Além das autoridades presentes, uma multidão se aglomerando para apreciar o pouso de Ada Rogato, crianças tocando a aeronave.
O avião tem assinaturas e mensagens escritas do mundo todo. Em uma das anotações mais interessantes vemos uma assinatura de Getúlio Vargas.
MAS QUEM FOI ADA ROGATO?
Ada Leda Rogato nasceu em São Paulo, no dia 22 de dezembro de 1910 e faleceu também em São Paulo, no dia 15 de novembro de 1986.
Ela foi uma pioneira da aviação no Brasil. Foi a primeira mulher a obter licença como pára-quedista, a primeira volovelista (piloto de planador) e a terceira a tirar o brevê como piloto de avião. Também se destacou por suas acrobacias aéreas e foi a primeira piloto agrícola do país.
Voando sempre em aeronaves de pequeno porte e sempre sozinha, sua fama nacional e internacional cresceu a partir dos anos 1950, graças à ousadia cada vez maior de suas proezas, que fizeram dela
A primeira piloto brasileira a atravessar os Andes, em 1950;
A única aviadora do mundo, até 1951, a cobrir uma extensão de 51.064 km em vôo solitário pelas três Américas, chegando até o Alasca;
A primeira a atingir o aeroporto de La Paz, na Bolívia, o mais alto do mundo até então (1952), com
um avião de apenas 90 HP – feito inédito na história da aviação boliviana;
O primeiro piloto, homem ou mulher, a cruzar a selva amazônica - o temido "inferno verde" - em um pequeno avião, sem rádio, em vôo solitário em1956.

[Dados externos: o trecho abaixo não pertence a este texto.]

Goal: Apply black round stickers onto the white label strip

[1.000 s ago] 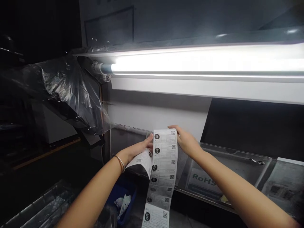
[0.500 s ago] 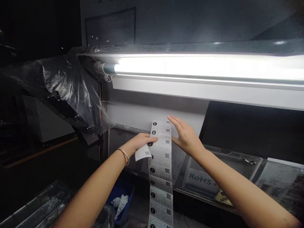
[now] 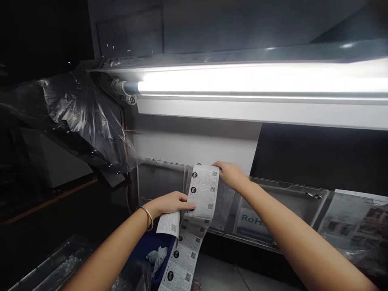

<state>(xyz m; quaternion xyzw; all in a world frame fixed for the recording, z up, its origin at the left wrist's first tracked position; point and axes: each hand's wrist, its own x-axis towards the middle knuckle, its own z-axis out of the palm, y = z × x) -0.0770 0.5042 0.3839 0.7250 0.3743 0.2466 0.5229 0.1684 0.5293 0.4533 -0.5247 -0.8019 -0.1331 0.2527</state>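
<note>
My right grip (image 3: 232, 176) is clenched on the top edge of a long strip of printed labels (image 3: 202, 192), fingertips (image 3: 218, 164) pinching the paper. My left grip (image 3: 171, 204) lies across the strip's left edge; I cannot tell whether it is clenched. A silver bangle (image 3: 148, 217) circles that wrist. Each label carries a QR code and a round black mark. A paper flap (image 3: 167, 224) sticks out under my left grip. Below the strip sits a blue bin (image 3: 142, 246) holding something crumpled and white (image 3: 159, 258). Behind the strip stands a clear plastic tray (image 3: 291, 198) with a RoHS sign (image 3: 250, 221). Above the strip glows a fluorescent tube (image 3: 257, 81); left of it hangs black plastic sheeting (image 3: 75, 117).
</note>
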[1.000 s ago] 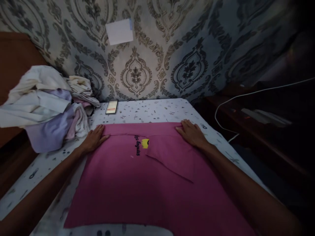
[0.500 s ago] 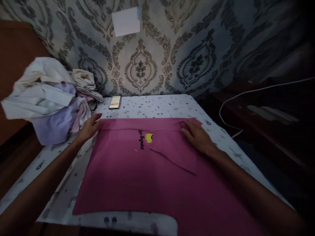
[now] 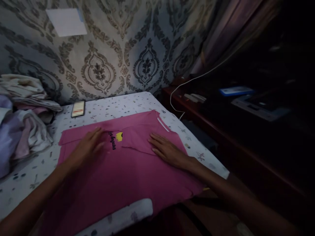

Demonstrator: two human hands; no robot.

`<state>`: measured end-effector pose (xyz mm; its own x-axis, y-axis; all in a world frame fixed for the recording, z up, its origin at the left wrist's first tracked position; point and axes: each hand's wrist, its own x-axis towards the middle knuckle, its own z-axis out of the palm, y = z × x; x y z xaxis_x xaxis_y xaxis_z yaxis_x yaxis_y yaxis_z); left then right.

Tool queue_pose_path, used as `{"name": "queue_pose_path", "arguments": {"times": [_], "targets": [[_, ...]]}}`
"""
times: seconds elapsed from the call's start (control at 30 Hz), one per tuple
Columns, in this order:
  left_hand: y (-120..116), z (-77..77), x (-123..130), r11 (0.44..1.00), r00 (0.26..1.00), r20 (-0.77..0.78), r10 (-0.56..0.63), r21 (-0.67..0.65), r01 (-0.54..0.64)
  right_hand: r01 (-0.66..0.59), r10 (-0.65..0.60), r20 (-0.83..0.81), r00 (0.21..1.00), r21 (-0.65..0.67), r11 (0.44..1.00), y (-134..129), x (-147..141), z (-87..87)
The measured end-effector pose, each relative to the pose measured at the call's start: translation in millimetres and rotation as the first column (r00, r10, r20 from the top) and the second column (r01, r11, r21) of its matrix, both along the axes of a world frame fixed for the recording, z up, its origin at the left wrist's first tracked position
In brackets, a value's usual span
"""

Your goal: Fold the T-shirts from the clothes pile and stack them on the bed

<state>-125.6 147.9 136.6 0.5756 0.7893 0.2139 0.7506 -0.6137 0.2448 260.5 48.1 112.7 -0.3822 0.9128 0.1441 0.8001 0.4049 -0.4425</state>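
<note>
The pink shirt (image 3: 130,177) lies spread on the worktop (image 3: 118,106), at the centre of view, its far side partly folded over. Reckoned from its middle, the right hand (image 3: 167,149) rests flat on it toward two o'clock, fingers extended, gripping nothing. The left hand (image 3: 87,146), toward ten o'clock, has also its fingers stretched; it is blurred, so I cannot tell surely if it touches. The shirt should be light, soft and not fragile, but probably wrinkles easily. It is best taken by the far corners, at ten and one o'clock, pinching all layers together. Farther out at ten o'clock sits a clothes pile (image 3: 24,88).
</note>
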Motion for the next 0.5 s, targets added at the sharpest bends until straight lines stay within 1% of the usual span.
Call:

A primeira aviadora a chegar sozinha à Terra do Fogo, no extremo sul do nosso continente em 1960.
Quando o pára-quedismo como atividade esportiva começava a ganhar seus primeiros adeptos no Brasil, a audaciosa Ada se tornou campeã da modalidade - brasileira em 1943 e paulista em 1948, ano em que também iniciou suas atividades como piloto agrícola; e aproveitou seu reide de 1950 por quatro países sul-americanos para demonstrações em pára-quedas, tornando-se assim a primeira mulher a saltar no Paraguai e no Chile.
Filha única do casal Maria Rosa e Guglielmo Rogato, Ada recebeu dos pais, imigrantes italianos, a mesma educação dada à maioria das moças da época, além do colégio, aulas de piano e pintura -, mas sua ambição ia além: queria aprender a voar. E não abandonou sua meta mesmo quando seus pais se separaram e ela teve de ajudar a mãe não só nas atividades domésticas como em bordados e trabalhos artesanais para se sustentar.
Conseguiu juntar dinheiro suficiente para as aulas que lhe possibilitaram tirar em 1935 o primeiro brevê feminino de vôo a vela e, no ano seguinte, a primeira licença concedida a uma mulher pelo Aeroclube de São Paulo para pilotar avião. Um curso de pára-quedismo feito no Campo de Marte em 1941 lhe garantiu o primeiro certificado de pára-quedista concedido a uma brasileira.
Adepta incondicional da aviação esportiva, Ada passou desde então a usar suas habilidades para divulgar a aviação: com suas acrobacias aéreas e seus saltos de pára-quedas, ajudava a atrair público para os eventos aviatórios organizados tanto nas capitais como nos recém-fundados aeroclubes do interior de São Paulo e de outros Estados. Durante a Segunda Guerra Mundial, realizou voluntariamente 213 vôos de patrulhamento aéreo do litoral paulista. E em 1948, quando as autoridades decidiram dar combate aéreo à broca do café - praga que ameaçava as plantações do nosso principal produto de exportação na época -, ela aceitou o desafio de cumprir a tarefa que a transformou em pioneira do polvilhamento aéreo no Brasil.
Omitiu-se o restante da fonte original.